I can still boot the machine and use it. Yet since the upgrade from version 20, only the US keyboard layout works reliably. Sometimes I can switch keyboard layouts, but most of the times I cannot.
This is the OS Release I am on now:
$ cat /etc/os-release
PRETTY_NAME="Ubuntu 22.04.1 LTS"
NAME="Ubuntu"
VERSION_ID="22.04"
VERSION="22.04.1 LTS (Jammy Jellyfish)"
VERSION_CODENAME=jammy
ID=ubuntu
ID_LIKE=debian
HOME_URL="https://www.ubuntu.com/"
SUPPORT_URL="https://help.ubuntu.com/"
BUG_REPORT_URL="https://bugs.launchpad.net/ubuntu/"

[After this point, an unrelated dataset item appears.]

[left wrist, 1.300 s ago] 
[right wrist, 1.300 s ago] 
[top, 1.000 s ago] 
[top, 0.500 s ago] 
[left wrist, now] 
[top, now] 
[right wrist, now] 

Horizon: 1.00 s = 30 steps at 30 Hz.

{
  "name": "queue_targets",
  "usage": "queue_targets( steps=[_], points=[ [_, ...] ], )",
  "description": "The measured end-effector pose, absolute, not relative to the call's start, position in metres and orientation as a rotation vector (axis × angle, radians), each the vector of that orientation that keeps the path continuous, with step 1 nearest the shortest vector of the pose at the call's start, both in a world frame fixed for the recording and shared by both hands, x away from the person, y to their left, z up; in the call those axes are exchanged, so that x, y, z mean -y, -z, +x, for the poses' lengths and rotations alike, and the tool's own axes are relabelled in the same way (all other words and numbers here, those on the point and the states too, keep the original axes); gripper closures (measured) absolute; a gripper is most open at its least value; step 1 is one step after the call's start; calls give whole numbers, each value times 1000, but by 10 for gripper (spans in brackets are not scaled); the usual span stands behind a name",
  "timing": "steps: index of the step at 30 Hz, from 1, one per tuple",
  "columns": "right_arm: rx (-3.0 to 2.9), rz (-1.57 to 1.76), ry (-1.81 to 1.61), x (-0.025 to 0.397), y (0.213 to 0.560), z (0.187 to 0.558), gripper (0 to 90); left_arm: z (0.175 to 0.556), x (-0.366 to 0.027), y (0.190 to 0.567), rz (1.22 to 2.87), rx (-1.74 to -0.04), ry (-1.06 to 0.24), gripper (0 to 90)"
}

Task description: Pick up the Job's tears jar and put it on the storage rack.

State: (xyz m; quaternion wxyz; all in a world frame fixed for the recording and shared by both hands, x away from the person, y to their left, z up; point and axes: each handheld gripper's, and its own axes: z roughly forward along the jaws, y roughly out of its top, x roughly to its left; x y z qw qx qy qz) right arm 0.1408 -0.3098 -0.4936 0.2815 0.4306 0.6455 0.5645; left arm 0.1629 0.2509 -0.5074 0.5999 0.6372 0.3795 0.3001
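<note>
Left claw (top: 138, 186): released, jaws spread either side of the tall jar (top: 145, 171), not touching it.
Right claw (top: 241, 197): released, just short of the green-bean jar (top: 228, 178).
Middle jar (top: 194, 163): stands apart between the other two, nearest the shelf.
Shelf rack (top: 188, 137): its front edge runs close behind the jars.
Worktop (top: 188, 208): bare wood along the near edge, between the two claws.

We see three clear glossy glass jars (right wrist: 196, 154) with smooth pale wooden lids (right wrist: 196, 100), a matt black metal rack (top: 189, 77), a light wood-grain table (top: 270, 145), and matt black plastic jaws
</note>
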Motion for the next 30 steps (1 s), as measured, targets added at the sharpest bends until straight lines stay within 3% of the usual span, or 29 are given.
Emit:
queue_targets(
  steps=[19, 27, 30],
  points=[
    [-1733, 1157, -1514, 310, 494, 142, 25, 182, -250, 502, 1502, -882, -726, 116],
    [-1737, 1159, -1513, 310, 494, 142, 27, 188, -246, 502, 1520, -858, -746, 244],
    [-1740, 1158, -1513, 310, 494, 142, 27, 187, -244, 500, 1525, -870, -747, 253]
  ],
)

PRIVACY_POLICY_URL="https://www.ubuntu.com/legal/terms-and-policies/privacy-policy"
UBUNTU_CODENAME=jammy
And here is where ubuntu complains about my BIOS being broken:
$ sudo dmesg > dmesg.$(timestamp).txt
$ cat --number dmesg.20221122T114716Z0000.txt | less
...
267 [ 0.139631] DMAR: [Firmware Bug]: No firmware reserved region can cover this RMRR [0x0000000078800000-0x000000007affffff], contact BIOS vendor for fixes
268 [ 0.139636] DMAR: [Firmware Bug]: Your BIOS is broken; bad RMRR [0x0000000078800000-0x000000007affffff]

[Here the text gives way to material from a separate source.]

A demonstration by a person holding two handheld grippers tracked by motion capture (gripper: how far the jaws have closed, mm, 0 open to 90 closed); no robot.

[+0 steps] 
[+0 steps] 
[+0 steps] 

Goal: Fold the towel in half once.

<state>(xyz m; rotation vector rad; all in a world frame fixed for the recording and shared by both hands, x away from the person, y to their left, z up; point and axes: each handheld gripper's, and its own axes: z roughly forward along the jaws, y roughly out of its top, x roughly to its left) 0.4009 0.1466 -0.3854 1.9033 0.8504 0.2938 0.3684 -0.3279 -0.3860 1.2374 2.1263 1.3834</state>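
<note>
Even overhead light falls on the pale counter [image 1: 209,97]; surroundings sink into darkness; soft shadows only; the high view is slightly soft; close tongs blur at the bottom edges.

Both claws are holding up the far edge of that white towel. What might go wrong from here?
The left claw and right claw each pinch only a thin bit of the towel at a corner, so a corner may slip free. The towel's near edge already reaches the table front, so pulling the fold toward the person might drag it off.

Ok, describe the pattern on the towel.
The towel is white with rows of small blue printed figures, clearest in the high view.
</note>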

269 BIOS vendor: American Megatrends Inc.; Ver: GL752VW.303; Product Version: 1.0
...
I then checked with my hardware vendor, to make sure that I am using the most recent available BIOS version. The BIOS dates from April 2019, which is not that old.
Before the ubuntu upgrade, I still had a BIOS version from 2014 in place. But ubuntu did not complain before the upgrade ... it should have checked for what it needs to succeed. So this makes it a bug in the upgrade process.
The root cause seems to be a kernel bug. It looks like it can't deal with a BIOS version from 2019 (less than five years old, and actually I expect to be able to use a machine I buy for about ten years).